Storing Your Cleats after Washing Them
How you store your cleats after washing them plays a crucial role in determining how durable and useful the shoes remain. The most important thing during storage time is to ensure that baseball cleats retain their shape and are well aerated.
It’s essential to have a shoe tree. This is a device that approximates the shape of your foot. A shoe tree is placed inside the shoe to help preserve the shoe’s shape and stop it from getting creases. This, in turn, extends the life of your baseball shoes.
The good thing about using this device is that it is reusable, unlike the wadded rags or newspapers used for this purpose.
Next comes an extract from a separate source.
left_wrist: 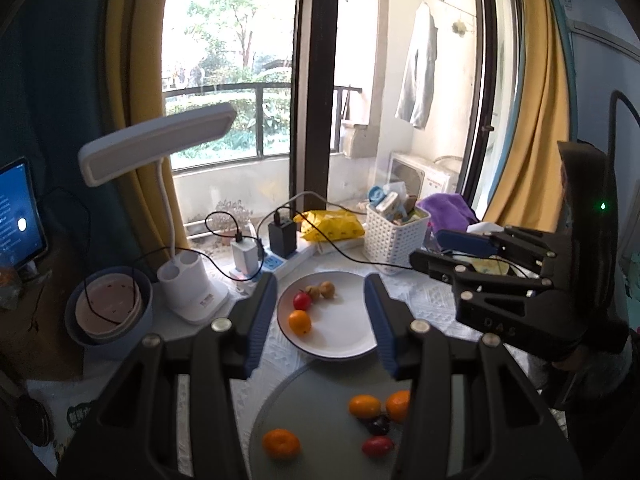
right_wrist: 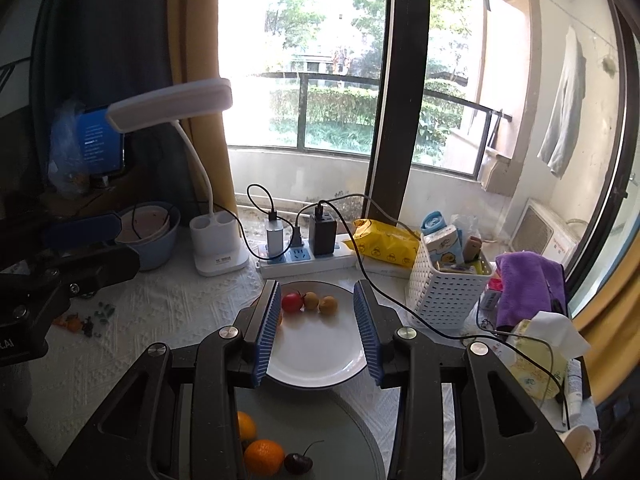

Besides, you can also use this device when transporting your cleats to and from the field. You don’t have to cram them in your bag.
- Always put your baseball shoes in the dugout and only wear them when playing. Doing this is a sure way of preventing them from coming into contact with hard and rough surfaces in the field. Also, it helps in taming unnecessary wear and tear.
- Avoid leaving your baseball shoes in the car, thus avoiding damage that can be caused by extreme temperatures in the vehicle.
- In case you use metal cleats, check each spike periodically for sturdiness and rust to prevent having a missing or broken spike.
- Try to own at least two or more pairs of baseball cleats. Doing so allows you to rotate the shoes for practice or between games. Additionally, this will give your shoes a longer lifespan.
Cleaning your baseball cleats is one of the critical routine measures that you should take to preserve your shoes and retain their grip and traction when playing. The good thing about it is that it’s simple, easy, and inexpensive to give your cleats a thorough cleaning after every game. That is what baseball pros and aspiring pros do.